Today I am reminded of what bravery and guts looked like for us that day. The words that we spoke to each other - the hope we were both filled with when we looked in the others eyes after we made our wobbly, ungraceful jumps into the water. And how all of it came after a rocky time in our marriage and when we found ourselves in love all over again because there had been healing and there had been God and grace.
I'm thinking about risk, about fully living, about listening to God's voice and following Him even if it feels stupid or crazy. I often wonder about the disciples - how when Jesus said, "Come and see. Leave your nets and follow me" - if people thought they were nuts. They just walked off their jobs and probably left people they cared about to follow this Rabbi around.

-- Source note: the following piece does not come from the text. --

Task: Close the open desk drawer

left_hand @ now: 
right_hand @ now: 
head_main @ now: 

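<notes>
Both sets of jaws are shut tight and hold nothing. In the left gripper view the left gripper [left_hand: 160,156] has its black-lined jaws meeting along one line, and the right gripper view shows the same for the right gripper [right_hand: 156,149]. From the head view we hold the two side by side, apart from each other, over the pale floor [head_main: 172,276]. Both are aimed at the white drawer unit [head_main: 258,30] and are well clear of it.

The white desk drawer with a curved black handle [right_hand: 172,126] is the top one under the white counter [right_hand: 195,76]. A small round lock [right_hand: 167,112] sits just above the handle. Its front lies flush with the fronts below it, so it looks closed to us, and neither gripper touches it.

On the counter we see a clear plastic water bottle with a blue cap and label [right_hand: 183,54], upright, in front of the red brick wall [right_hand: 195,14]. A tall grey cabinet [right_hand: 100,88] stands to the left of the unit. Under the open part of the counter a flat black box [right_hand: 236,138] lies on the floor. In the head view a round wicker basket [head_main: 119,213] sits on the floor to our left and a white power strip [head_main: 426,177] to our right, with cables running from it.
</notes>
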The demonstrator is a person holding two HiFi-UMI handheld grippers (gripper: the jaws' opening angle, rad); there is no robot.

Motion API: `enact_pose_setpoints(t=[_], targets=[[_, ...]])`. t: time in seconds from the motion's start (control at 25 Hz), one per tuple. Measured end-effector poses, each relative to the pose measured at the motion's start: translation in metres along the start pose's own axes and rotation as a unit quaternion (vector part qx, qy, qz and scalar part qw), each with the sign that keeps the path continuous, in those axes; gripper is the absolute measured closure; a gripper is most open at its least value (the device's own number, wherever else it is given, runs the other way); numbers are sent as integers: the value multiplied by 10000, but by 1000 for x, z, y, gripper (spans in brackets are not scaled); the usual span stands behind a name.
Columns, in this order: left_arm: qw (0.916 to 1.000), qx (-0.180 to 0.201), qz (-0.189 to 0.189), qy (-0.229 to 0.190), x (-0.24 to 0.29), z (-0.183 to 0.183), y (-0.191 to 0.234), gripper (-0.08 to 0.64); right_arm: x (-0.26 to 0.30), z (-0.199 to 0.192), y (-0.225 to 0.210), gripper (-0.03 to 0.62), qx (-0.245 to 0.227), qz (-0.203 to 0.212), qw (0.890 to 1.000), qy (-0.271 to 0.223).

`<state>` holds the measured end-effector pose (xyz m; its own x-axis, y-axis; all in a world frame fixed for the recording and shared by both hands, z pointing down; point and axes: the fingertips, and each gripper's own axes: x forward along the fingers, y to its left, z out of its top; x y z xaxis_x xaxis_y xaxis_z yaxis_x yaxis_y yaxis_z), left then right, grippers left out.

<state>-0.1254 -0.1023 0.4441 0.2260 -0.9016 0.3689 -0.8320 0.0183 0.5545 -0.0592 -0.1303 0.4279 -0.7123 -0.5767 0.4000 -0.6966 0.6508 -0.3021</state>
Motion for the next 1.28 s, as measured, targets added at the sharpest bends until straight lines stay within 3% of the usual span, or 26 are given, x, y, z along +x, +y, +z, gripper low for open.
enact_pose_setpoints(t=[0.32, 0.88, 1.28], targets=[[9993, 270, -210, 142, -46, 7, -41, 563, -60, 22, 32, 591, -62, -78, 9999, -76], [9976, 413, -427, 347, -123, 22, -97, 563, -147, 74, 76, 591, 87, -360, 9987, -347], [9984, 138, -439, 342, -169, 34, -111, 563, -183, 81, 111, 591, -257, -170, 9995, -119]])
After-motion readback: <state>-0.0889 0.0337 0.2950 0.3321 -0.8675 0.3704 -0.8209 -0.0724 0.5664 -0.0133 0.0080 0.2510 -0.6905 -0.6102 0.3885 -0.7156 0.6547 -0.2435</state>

The word risk has never defined our marriage or life together much - and it seems as though that is changing as we are growing in love and depth with one another. It feels both exhilarating and absolutely terrifying as we are most definitely taking a risk and making a big jump into the unknown. The one comfort I have is that we know we are listening to the One who would never lead us into harm or danger.
We also know that walking by faith and risk-taking isn't for the faint of heart. That following Jesus is an awfully big adventure when you really let go, and accept His invitation for more.
It doesn't seem though that He thinks us faint of heart. Apparently, He thinks we're up for this.
It looked easy. Grab a hold of the rope, climb to the rock, swing off and jump into the water.
It was scarier than I thought it would be. Both Todd and I were a bit fearful about how we would land. If we would get hurt and what risking the jump could possibly mean.
"It doesn't matter how you land. It just matters that you jump." I said encouragingly to my husband.
Todd made the jump first. His arm hurt a bit and his hand got torn by the rope and bled. But he jumped. He did what mattered.
And then there I was. Terrified. Standing on the edge of this rock and looking out onto the river. It wasn't the swinging part that had me uneasy. It was what I was jumping into.
If you know me, you know that I'm not really a fan of swimming in water with other living things. I prefer pools. Predictable, safe, non-fish inhabited pools. More than anything, I was afraid I wouldn't swing far enough and land in those lily pads and a water moccasin or some other terrifying creature would either eat me or cause some kind of horrifying bodily harm. I'm a bit dramatic, I know.
After a few minutes of deciding whether or not I was going to go through with this crazy rope-jumping business, I took off and began my swing. And when I let go, I landed right in those damn lily pads, just as I had feared that I would.
I may or may not have cried. Which really just means that I totally did.
Thankfully there were no creatures that came after me and I survived the entire experience, tears and all. I was mostly disappointed that my landing sucked. That I planted myself right where I hadn't wanted to. Part of me wanted to feel like a failure. And as soon as I began to go there, my own words that I had only spoken moments before to my husband echoed in my heart.
"It doesn't matter how you land. It just matters that you jump."
Tubing-on-the-river-day, became risk-taking, fear-overcoming day for the both of us. A day we can point to and remind each other of our guts and bravery next time life comes with something big and terrifying that requires a big jump and a huge river of uncertainty.
We may not always have the best landing. Things in life can happen as we fear it might. We will probably get hurt. Risk is always a gamble. But only those truly alive, are the ones who are willing to make the jump regardless of the outcome.
Knowing that both Todd and I had it in us to make the jump in the first place, made the blood and tears worth it in the end.